EXERCISE PROMPT —
Print, word for word, the opening line of the data below and every line after it through the line that contains "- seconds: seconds", but not the pictures.

GIVEN MATERIAL —
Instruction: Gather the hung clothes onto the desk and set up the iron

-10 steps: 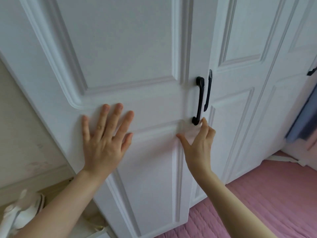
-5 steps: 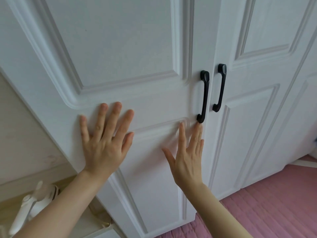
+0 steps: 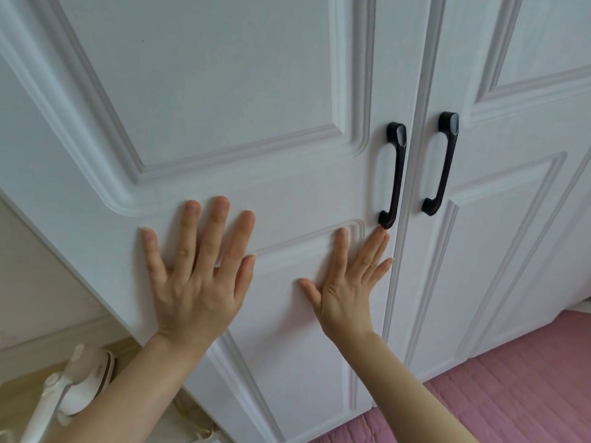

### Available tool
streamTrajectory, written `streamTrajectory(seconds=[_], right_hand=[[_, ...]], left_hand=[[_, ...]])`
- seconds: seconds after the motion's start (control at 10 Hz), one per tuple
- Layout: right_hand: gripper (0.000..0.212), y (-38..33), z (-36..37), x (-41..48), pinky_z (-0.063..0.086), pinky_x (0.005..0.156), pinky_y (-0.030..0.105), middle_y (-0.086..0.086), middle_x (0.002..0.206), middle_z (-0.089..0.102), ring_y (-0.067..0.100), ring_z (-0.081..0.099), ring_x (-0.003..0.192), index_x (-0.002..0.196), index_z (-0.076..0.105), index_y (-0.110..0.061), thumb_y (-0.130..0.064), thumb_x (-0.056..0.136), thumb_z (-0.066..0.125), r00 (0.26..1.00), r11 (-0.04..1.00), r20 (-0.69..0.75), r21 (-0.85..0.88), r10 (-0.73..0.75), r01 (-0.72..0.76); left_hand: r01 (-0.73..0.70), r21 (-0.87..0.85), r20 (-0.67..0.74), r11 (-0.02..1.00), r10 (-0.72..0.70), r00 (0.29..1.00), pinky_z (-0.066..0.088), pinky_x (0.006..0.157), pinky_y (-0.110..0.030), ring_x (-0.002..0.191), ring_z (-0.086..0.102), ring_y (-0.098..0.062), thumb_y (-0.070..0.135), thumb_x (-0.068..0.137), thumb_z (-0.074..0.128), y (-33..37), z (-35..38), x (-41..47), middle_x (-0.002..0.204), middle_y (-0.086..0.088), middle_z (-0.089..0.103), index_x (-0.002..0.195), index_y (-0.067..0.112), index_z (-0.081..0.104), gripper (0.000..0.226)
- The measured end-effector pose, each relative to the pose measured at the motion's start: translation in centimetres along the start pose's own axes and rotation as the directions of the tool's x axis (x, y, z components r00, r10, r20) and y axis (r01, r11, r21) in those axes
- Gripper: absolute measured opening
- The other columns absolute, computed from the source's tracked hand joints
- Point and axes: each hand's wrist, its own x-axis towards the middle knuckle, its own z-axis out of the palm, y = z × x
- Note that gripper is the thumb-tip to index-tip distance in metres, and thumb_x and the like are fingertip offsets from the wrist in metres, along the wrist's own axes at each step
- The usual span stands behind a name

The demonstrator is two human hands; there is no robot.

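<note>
Hands, left hand point(image 3: 195, 292) and right hand point(image 3: 348, 289), flat on white wardrobe door point(image 3: 224, 91), apparently closed.

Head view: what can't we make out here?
- Hung clothes: none visible; the closed wardrobe doors hide whatever is inside.
- Iron: only partly seen at the lower left, cut by the frame edge and crossed by the left forearm.
- Desk: just a sliver shows beside the iron.
- Palms: left hand and right hand lie flat, backs to camera, so contact underneath is unseen.
</note>
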Motion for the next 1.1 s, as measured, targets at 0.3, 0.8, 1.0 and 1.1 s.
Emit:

TASK SOLUTION —
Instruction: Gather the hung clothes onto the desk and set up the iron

-10 steps: 
-5 steps: 
+0 steps: 

### Available tool
streamTrajectory, written `streamTrajectory(seconds=[_], right_hand=[[_, ...]], left_hand=[[_, ...]])`
- seconds: seconds after the motion's start (control at 10 Hz), one per tuple

A complete answer has now been given.